Shortly after the birth of the child, her attempts to see the defendant in New York failed and she was advised by his attorney to return to Chicago in order that an agreement might be made for the support of her and her child. Returning to that city, she procured an attorney, recommended by a friend in New York, and signed an agreement on January 12, 1956. The agreement provides, in pertinent part, as follows:

1. It recites payment to the complainant by the defendant of $2,000 between September, 1955 and January, 1956 and a willingness on his part to support her child in the future, on condition that such payments 'shall not constitute an admission' that he is the child's father;

2. The defendant promises to pay $50 a week and $75 a month, i. e., a total of $275 a month, 'continuing while (the child) is alive and until she attains the age of sixteen years';

3. The complainant agrees 'to properly support, maintain, educate, and care for (the child)';

4. The complainant agrees to keep the child in Illinois for at least two years, except if she marries within that period;

5. The complainant 'remise(s), release(s) and forever discharge(s) Norman Barnes * * * from all manner of actions * * * which (she) now has against (him) or ever had or which she * * * hereafter can, shall or may have, for, upon or by reason of any matter, cause or thing whatsoever * * * including * * * the support of (the child)'; and

6. The parties agree that their agreement 'shall in all respects be interpreted, construed and governed by the laws of the State of Illinois'.

Shortly after the agreement was signed, the complainant received permission, pursuant to one of its provisions, to live in California where she remained for two years. She then returned to New York where she and her child have ever since been supported by the defendant in full compliance with the terms of his agreement. In fact, he has provided sums far in excess of his agreement; all told, we were informed on oral argument, the defendant has paid the complainant some $30,000.

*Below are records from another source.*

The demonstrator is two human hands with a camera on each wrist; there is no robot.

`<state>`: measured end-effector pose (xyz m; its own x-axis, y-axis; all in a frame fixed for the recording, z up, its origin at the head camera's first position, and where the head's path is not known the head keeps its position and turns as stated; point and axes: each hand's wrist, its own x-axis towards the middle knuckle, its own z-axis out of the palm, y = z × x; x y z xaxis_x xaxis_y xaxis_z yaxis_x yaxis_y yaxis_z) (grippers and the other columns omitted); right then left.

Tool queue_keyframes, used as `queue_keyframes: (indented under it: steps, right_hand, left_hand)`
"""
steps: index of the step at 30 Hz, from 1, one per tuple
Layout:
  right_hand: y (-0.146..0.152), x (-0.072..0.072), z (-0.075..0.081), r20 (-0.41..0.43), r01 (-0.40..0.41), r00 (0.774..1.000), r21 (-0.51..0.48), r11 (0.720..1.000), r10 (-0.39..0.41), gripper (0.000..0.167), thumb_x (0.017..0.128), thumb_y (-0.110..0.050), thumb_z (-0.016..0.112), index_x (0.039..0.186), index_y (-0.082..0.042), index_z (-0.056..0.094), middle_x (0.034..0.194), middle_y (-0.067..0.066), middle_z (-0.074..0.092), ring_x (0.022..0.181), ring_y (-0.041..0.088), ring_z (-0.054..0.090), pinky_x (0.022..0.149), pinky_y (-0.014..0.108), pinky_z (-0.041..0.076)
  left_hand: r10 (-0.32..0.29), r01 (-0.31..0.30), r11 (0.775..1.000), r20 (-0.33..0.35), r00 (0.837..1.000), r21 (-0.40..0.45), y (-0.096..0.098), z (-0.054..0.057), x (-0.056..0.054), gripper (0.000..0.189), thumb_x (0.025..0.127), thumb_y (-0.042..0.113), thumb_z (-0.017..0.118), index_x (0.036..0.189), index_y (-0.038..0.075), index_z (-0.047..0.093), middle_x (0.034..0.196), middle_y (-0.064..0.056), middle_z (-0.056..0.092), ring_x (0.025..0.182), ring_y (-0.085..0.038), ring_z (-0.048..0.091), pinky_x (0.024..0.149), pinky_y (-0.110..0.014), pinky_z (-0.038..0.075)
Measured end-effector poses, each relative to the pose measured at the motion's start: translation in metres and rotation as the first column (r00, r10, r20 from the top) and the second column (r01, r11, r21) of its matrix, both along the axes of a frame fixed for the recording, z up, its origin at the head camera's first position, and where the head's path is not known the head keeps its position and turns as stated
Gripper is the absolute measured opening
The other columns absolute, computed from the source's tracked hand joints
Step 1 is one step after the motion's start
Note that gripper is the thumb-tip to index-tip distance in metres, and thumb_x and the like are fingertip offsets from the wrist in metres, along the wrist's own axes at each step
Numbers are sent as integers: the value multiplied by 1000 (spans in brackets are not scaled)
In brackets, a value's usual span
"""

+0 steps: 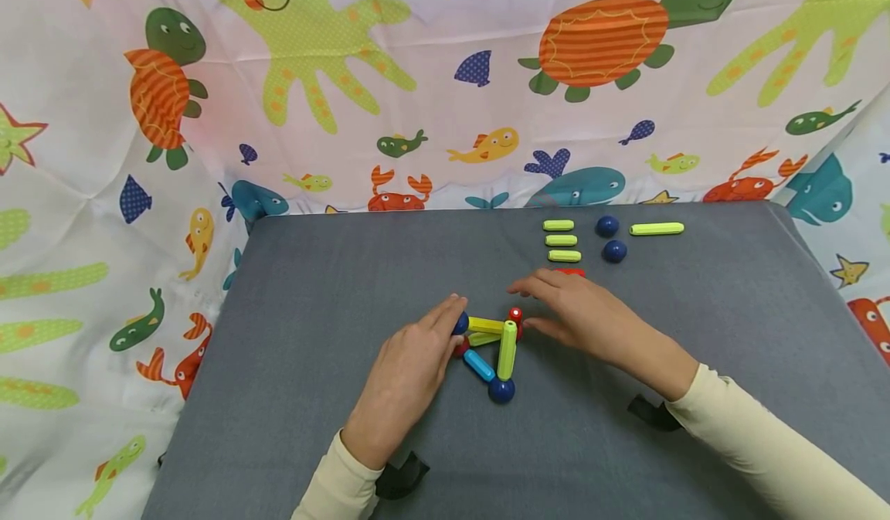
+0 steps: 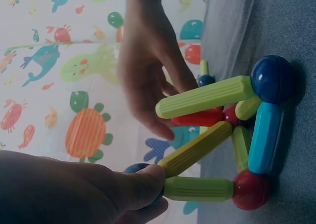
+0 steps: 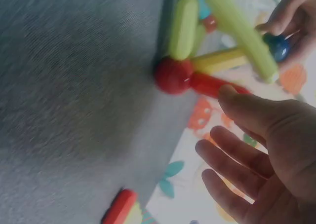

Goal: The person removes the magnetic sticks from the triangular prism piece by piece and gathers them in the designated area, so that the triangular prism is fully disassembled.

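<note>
Where sea-print cloth (image 1: 445,103) backs a gray tabletop (image 1: 327,265), left hand (image 1: 406,373) pinching blue ball (image 1: 460,324), right hand (image 1: 598,319) fingers loosely extended

A gray table (image 1: 334,273) has a white cloth (image 1: 501,10) hanging behind its far edge and along its left and right edges. The cloth is printed with sea animals. Just above the middle of the far edge are a red crab (image 1: 399,200) and, to its right, a teal whale (image 1: 584,188). Higher up, a big turtle (image 1: 603,41) has an orange striped shell. Another whale (image 1: 257,199) shows by the table's far left corner, and a third whale (image 1: 827,188) by the far right corner. Beyond the left edge are an orange fish (image 1: 200,238) and a second crab (image 1: 186,365); beyond the right edge, a yellow starfish (image 1: 850,271).
</note>
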<state>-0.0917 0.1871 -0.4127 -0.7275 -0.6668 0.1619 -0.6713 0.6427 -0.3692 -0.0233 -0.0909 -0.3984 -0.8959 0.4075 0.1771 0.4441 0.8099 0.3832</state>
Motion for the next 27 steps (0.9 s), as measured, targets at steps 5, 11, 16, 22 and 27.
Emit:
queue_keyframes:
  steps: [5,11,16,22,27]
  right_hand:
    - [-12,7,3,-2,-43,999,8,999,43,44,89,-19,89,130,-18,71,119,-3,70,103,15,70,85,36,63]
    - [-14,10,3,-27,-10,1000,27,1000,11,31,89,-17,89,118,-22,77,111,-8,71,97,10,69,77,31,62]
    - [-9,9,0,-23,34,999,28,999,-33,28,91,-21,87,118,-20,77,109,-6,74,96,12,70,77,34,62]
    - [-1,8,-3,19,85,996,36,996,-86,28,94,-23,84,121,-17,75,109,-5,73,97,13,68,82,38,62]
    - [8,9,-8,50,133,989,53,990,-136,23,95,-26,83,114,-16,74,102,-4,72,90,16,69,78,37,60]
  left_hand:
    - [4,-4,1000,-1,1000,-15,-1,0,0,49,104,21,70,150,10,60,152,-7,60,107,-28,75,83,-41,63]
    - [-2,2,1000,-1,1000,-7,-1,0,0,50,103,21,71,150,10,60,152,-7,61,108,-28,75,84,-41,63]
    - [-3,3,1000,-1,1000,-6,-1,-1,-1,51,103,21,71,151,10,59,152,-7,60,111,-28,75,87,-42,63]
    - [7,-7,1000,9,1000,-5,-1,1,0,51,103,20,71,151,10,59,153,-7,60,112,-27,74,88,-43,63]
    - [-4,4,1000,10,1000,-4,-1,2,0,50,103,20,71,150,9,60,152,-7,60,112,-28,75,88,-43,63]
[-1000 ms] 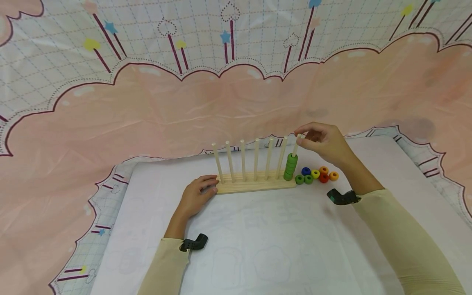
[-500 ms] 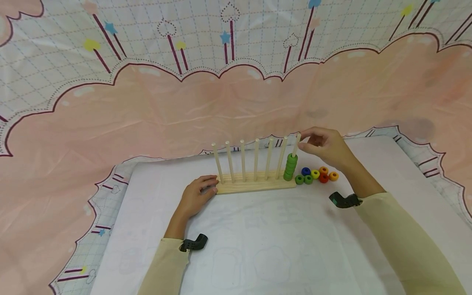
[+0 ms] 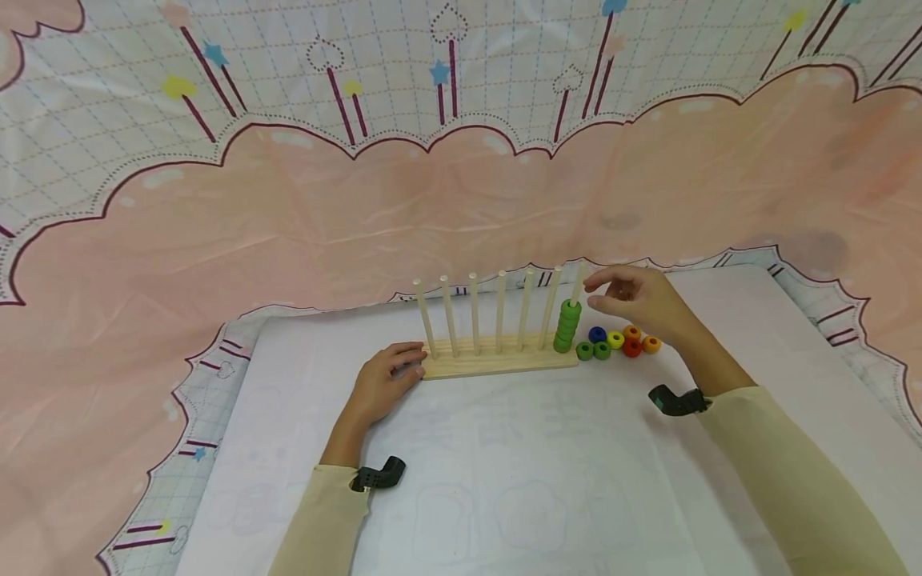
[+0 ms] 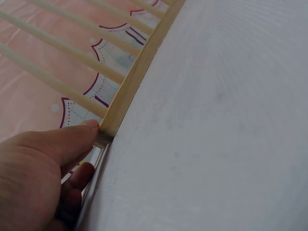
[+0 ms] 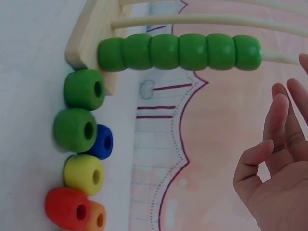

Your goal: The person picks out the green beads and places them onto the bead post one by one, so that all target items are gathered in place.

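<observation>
A wooden peg rack (image 3: 500, 362) stands on the white tabletop with a row of upright pegs. Its rightmost peg carries a stack of green beads (image 3: 567, 326), lying snugly one against another in the right wrist view. My left hand (image 3: 382, 380) holds the left end of the base, its thumb (image 4: 77, 142) at the corner. Just right of the beaded peg's upper part is my right hand (image 3: 637, 300), fingers relaxed and apart, with nothing in them. Below it lie two loose green beads (image 5: 75, 129), a blue bead (image 3: 597, 334) and a yellow bead (image 3: 615, 340).
A red bead (image 3: 632, 348) and two orange beads (image 3: 651, 344) lie at the right of the loose group. The white tabletop (image 3: 497, 464) stretches out in front of the rack. Behind it hangs a pink cloth (image 3: 360, 216) with a printed pattern.
My right hand has come off the top of the rightmost peg and moved a little down and to the right. The left hand and the beads have stayed put.
</observation>
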Motion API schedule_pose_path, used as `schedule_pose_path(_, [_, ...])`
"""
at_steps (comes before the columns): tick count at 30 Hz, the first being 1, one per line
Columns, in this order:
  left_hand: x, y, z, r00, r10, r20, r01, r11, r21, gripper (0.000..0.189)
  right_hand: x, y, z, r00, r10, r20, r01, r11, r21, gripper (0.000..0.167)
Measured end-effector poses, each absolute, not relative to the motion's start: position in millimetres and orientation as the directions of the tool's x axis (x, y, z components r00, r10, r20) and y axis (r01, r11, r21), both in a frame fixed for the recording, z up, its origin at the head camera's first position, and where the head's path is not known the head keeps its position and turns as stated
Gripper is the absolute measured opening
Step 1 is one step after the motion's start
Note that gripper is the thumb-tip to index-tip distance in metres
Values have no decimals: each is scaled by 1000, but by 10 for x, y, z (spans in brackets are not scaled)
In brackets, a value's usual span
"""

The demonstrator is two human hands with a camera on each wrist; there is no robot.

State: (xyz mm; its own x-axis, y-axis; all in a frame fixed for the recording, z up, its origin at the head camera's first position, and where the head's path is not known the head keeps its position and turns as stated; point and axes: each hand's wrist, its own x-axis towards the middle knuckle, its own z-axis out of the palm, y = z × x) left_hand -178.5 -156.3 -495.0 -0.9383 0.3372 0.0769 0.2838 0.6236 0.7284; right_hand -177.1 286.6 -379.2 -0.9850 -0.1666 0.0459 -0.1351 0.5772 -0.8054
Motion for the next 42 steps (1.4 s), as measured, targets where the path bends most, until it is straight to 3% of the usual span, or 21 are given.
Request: schedule_pose_path(42, [-1776,-1551,-4927,-940,333,73,280,629,725,32,-1713,3185,-4296,-974,-205,-98,-79,711,-699,36])
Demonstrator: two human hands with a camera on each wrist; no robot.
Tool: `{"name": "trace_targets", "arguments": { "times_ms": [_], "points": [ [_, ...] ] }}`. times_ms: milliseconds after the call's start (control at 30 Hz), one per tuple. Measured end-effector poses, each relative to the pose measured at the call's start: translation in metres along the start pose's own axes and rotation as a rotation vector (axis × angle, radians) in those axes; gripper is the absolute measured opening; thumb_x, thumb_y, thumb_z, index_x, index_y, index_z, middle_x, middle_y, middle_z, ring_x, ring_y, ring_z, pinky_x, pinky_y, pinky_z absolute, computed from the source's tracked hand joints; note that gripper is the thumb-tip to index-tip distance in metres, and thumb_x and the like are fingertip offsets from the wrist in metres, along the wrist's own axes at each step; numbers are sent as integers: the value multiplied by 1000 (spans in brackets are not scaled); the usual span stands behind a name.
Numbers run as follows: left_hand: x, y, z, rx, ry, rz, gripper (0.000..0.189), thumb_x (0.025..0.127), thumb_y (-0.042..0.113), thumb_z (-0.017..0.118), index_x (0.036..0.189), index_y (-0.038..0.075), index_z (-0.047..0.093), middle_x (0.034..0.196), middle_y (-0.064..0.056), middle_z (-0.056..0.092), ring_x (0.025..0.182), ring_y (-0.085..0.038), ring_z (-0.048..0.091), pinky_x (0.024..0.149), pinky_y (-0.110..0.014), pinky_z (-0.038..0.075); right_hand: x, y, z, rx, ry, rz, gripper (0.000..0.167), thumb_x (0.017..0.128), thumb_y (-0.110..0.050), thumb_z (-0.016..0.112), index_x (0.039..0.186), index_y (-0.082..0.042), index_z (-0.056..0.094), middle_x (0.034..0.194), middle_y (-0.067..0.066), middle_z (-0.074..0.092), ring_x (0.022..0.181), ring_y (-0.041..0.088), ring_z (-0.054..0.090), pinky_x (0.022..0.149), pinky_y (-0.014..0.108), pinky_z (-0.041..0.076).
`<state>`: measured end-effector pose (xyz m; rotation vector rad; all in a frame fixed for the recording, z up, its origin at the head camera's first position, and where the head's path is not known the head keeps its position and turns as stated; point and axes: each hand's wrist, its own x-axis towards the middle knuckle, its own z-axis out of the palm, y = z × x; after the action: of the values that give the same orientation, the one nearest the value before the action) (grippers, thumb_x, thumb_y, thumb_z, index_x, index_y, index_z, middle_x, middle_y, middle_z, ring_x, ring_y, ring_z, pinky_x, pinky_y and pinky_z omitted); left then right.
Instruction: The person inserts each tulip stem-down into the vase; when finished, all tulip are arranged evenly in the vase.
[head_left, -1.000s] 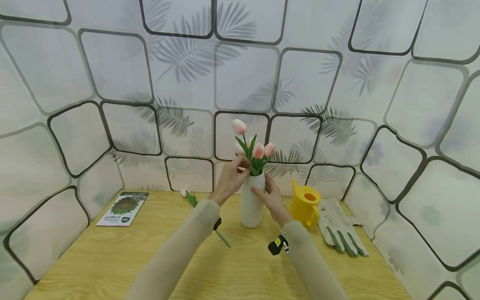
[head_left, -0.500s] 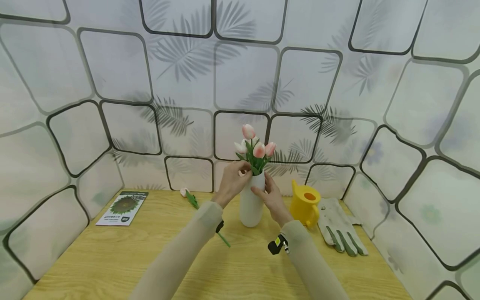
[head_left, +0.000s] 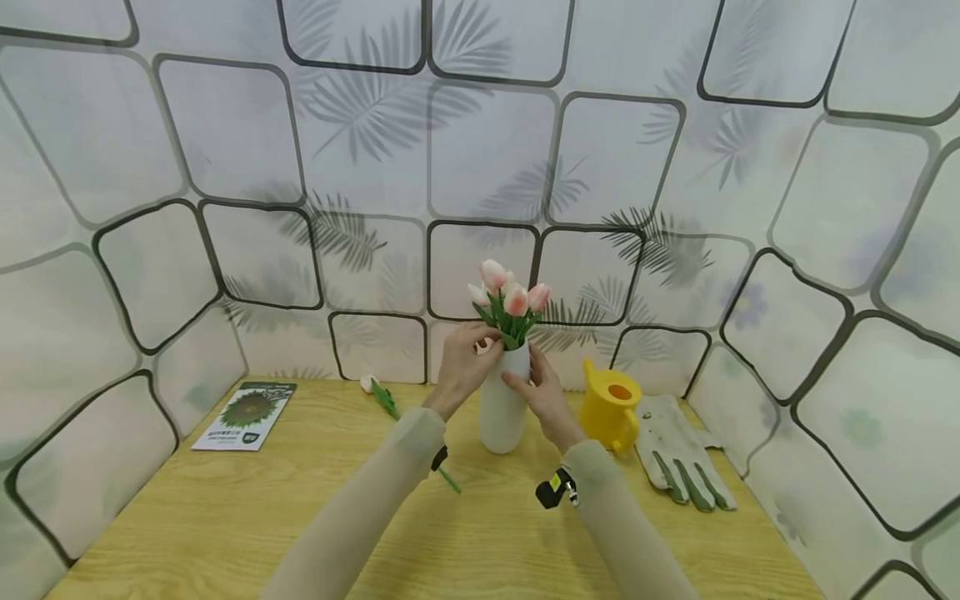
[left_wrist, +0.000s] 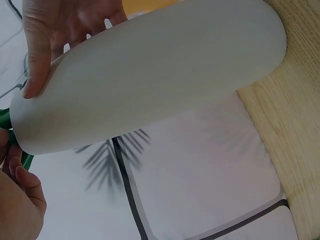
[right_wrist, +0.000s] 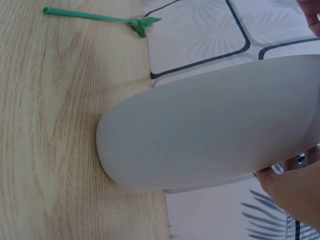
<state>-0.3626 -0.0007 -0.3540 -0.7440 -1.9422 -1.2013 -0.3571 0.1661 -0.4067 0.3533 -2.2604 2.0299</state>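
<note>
A tall white vase [head_left: 502, 417] stands upright on the table, holding several pink and white tulips [head_left: 516, 302]. At its mouth my left hand [head_left: 467, 362] pinches a tulip low on its stem; the pink bloom [head_left: 492, 273] rises above the fingers. My right hand [head_left: 546, 400] holds the vase near the top from the right, thumb in front. In the left wrist view green leaves show by the left fingertips [left_wrist: 31, 182] at the rim. The right wrist view shows the right hand [right_wrist: 295, 185] against the vase wall. Stem ends inside the vase are hidden.
One loose tulip [head_left: 384, 398] lies on the table left of the vase, partly behind the left forearm. Right of the vase stand a yellow watering can [head_left: 607, 412] and a pair of gloves [head_left: 678, 458]. A sunflower seed packet [head_left: 247, 417] lies far left. Patterned walls enclose the table.
The pink tulip in my left hand has moved down and slightly right, its bloom now close above the others. My right hand and the vase have stayed nearly still.
</note>
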Motion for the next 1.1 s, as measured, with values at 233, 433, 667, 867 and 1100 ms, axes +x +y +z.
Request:
{"name": "trace_targets", "arguments": {
  "times_ms": [233,433,667,867,1100],
  "points": [
    [-6,-8,-5,-83,37,-49,11,90,5,69,97,8,77,95,-7,74,76,-17,64,59,-27,53,0,0,1,0,5,-5,84,91,-32,71,157,-24,19,162,3,24,147,29,26,120,57,24],
    [-8,-14,-11,-205,59,-141,12,91,10,70,100,7,77,90,-9,75,74,-15,65,62,-22,53,1,1,1,3,8,-13,82,93,-28,70,157,-21,19,162,6,24,147,30,27,120,57,24],
    [-14,-24,-23,-407,-57,-294,18,92,15,71,103,2,73,88,-7,73,70,-9,63,59,-20,51,1,1,1,-4,10,-1,84,92,-29,70,157,-21,18,162,5,23,147,30,27,120,57,24],
    [-21,-36,-42,-563,-248,-506,25,93,15,69,110,-3,69,92,2,72,77,-11,64,64,-25,55,1,0,1,-1,14,7,84,93,-28,70,158,-19,17,163,7,23,148,31,26,120,58,22],
    [-42,-66,-68,-526,-474,-671,23,95,17,66,113,2,68,105,-7,71,92,-19,65,81,-35,58,-4,-11,2,9,-12,31,85,94,-24,69,158,-17,15,163,9,20,149,31,24,122,56,20]
  ]
}}
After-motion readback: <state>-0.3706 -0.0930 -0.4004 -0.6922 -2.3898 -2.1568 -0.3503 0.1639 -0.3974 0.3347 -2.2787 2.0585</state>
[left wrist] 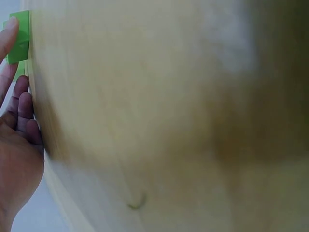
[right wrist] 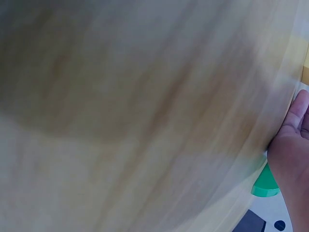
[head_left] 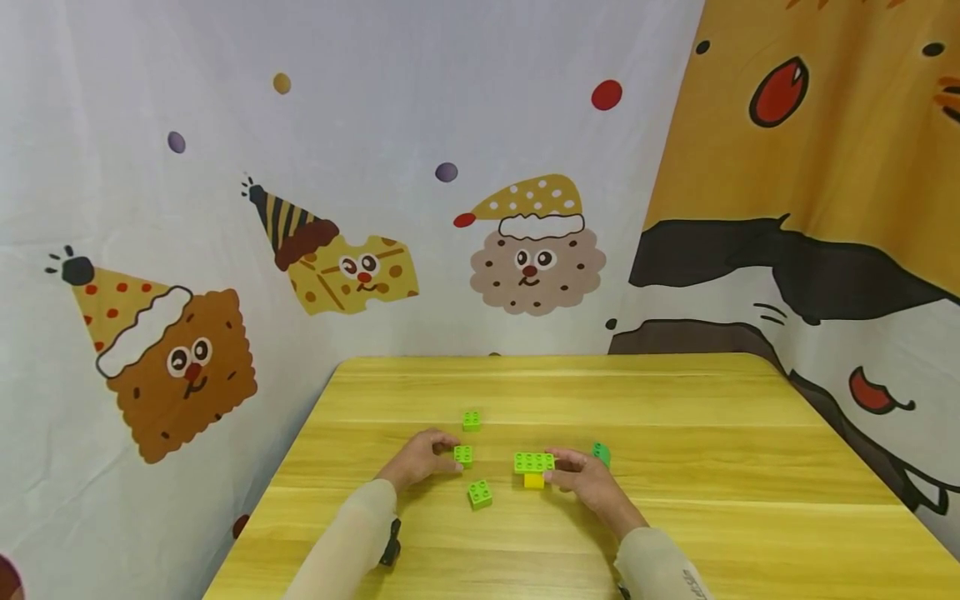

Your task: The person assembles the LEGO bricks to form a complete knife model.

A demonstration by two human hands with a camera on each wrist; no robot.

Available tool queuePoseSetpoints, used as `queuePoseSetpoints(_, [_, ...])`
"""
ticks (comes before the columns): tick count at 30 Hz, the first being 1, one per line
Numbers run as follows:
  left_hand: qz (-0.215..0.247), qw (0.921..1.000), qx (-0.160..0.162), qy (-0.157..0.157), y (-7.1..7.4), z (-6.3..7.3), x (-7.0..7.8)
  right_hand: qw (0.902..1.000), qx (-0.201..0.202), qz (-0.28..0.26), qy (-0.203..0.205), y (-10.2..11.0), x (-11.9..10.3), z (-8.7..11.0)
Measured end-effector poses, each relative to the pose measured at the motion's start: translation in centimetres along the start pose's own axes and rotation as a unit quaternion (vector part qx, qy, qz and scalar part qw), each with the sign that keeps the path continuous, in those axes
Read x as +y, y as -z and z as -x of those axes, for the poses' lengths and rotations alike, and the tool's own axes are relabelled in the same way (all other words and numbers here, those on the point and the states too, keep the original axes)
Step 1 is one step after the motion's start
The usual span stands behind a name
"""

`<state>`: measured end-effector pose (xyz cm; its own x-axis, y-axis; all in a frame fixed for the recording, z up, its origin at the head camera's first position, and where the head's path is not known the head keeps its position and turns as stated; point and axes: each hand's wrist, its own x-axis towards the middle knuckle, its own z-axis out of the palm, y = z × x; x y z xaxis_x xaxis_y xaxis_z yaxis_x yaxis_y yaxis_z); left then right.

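In the head view my left hand point(head_left: 422, 460) pinches a small light-green toy building brick point(head_left: 463, 455) between thumb and forefinger. The left wrist view shows that brick point(left wrist: 20, 37) at the left edge, with a fingertip lying over it. My right hand point(head_left: 594, 485) grips the right end of a long light-green brick point(head_left: 533, 462), which sits on top of a yellow brick point(head_left: 534, 481). Only a sliver of yellow point(right wrist: 305, 75) appears beside the fingers in the right wrist view.
Two more light-green bricks lie near the left hand: one brick point(head_left: 471, 421) farther back, another brick point(head_left: 480, 494) closer in. A darker green rounded piece point(head_left: 602, 453) lies just behind the right hand. The wooden table point(head_left: 675, 400) meets a patterned curtain point(head_left: 420, 108) at the back.
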<state>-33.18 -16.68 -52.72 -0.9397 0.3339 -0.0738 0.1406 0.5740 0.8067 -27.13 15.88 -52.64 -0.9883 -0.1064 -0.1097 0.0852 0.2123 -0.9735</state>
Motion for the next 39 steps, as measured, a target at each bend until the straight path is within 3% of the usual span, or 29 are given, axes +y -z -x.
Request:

The present proceeding was instituted in 1959 by the service of a complaint and the defendant was thereafter arrested pursuant to section 64 of the New York City Criminal Courts Act. A motion, made by the defendant, to dismiss the proceeding was granted by the Court of Special Sessions and the resulting order was affirmed by the Appellate Division.

The ground urged for dismissal was that the parties had entered into an agreement providing for the support of the child which has been fully performed; that in this agreement the complainant relinquished the right to bring any action for the support of the child; and that, in any event, the action is precluded by the laws of the State of Illinois which, the parties expressly agreed, would govern their rights under the agreement. In opposition, the complainant contended that New York, not Illinois, law applies; that the agreement in question is not a sufficient basis for a motion to dismiss under either section 63 of the New York City Criminal Courts Act or section 121 of the Domestic Relations Law, since both of these provisions provide that 'An agreement or compromise made by the mother * * * shall be binding only when the court shall have determined that adequate provision has been made'; and that, even were the Illinois law to apply, it does not bar the present proceeding.

The motion to dismiss was properly granted; the complainant may not upset a support agreement which is itself perfectly consistent with the public policy of this State, which was entered into in Illinois with the understanding that it would be governed by the laws of that State and which constitutes a bar to a suit for further support under Illinois law.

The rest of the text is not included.